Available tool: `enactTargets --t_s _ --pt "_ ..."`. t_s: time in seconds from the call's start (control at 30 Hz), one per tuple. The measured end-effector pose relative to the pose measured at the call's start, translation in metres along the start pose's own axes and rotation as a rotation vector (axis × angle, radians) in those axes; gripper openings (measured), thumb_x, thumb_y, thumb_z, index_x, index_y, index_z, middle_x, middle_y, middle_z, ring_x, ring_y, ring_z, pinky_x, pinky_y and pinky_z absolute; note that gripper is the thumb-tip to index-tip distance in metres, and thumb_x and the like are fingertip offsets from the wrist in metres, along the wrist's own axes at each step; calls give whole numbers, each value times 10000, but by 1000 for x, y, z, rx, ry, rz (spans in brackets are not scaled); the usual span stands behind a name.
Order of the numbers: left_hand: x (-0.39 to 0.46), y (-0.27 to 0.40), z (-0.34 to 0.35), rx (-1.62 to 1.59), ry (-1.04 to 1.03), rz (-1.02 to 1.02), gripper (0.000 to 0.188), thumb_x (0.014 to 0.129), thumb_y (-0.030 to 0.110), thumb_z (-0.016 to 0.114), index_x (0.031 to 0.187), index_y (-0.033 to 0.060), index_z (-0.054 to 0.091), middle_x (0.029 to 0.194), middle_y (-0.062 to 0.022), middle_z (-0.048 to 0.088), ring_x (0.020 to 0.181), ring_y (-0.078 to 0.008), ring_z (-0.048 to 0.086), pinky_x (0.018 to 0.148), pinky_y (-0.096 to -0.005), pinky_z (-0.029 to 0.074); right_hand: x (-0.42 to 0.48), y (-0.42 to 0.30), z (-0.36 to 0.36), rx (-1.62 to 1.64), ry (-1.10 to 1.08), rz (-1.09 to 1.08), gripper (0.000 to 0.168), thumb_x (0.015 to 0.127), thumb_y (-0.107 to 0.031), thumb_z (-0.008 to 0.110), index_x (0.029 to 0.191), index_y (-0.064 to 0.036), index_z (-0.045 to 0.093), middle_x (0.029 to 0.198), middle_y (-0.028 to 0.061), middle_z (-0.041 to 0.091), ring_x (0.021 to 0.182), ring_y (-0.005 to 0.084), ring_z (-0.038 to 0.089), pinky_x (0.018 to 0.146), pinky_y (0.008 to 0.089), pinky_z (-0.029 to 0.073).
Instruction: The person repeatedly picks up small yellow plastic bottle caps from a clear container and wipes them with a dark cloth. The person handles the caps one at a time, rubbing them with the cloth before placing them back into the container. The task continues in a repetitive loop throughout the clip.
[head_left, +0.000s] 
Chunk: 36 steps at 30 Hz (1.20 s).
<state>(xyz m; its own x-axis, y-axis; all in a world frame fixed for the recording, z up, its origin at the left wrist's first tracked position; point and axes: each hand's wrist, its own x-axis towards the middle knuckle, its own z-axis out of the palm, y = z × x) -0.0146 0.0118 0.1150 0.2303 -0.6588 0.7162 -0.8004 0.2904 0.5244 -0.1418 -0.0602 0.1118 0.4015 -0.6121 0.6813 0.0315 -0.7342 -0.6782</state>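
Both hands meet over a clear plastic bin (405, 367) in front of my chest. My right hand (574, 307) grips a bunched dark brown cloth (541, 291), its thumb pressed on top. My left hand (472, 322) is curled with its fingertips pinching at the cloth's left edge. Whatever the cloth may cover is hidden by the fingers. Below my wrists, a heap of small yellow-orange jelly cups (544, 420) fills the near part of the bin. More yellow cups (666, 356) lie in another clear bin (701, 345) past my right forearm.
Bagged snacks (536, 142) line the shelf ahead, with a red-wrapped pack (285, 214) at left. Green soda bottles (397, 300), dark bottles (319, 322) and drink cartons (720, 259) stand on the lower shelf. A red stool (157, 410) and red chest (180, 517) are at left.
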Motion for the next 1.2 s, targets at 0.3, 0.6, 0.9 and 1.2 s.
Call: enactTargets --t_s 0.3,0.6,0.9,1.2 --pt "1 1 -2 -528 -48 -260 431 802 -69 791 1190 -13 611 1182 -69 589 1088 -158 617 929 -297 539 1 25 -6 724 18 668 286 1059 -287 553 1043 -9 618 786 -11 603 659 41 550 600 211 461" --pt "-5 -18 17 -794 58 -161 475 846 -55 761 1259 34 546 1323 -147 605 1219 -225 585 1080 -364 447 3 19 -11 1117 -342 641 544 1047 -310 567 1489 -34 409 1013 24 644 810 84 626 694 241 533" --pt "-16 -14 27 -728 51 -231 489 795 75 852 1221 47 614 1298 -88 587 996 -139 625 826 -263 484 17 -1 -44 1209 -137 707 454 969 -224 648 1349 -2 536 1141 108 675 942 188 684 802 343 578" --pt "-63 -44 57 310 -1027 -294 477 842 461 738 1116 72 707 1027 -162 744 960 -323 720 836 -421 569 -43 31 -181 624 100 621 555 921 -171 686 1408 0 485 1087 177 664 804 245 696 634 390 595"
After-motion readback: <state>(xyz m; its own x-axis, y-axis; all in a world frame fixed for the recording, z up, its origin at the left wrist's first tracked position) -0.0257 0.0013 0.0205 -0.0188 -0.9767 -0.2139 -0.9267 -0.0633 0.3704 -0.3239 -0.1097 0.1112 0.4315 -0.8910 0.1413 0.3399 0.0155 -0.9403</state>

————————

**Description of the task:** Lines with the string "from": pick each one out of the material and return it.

**Task response:**
Available tool: `enactTargets --t_s _ --pt "_ ..."`. t_s: time in seconds from the call's start (control at 30 Hz), one per tuple. The measured end-effector pose relative to the pose measured at the call's start, translation in metres along the start pose's own axes and rotation as a rotation vector (axis × angle, radians) in those axes; gripper openings (measured), thumb_x, thumb_y, thumb_z, index_x, index_y, index_z, middle_x, middle_y, middle_z, ring_x, ring_y, ring_z, pinky_x, pinky_y and pinky_z absolute; note that gripper is the thumb-tip to index-tip distance in metres, and thumb_x and the like are fingertip offsets from the wrist in metres, along the wrist's own axes at each step; calls give whole numbers, each value times 10000, but by 1000 for x, y, z, rx, ry, rz (spans in brackets are not scaled); the usual span stands behind a name.
Instruction: The person repeatedly picks up small yellow plastic bottle caps from a clear container and wipes them with a dark cloth. The person handles the caps one at a time, rubbing them with the cloth before placing them back into the container. The task continues in a repetitive loop throughout the clip.

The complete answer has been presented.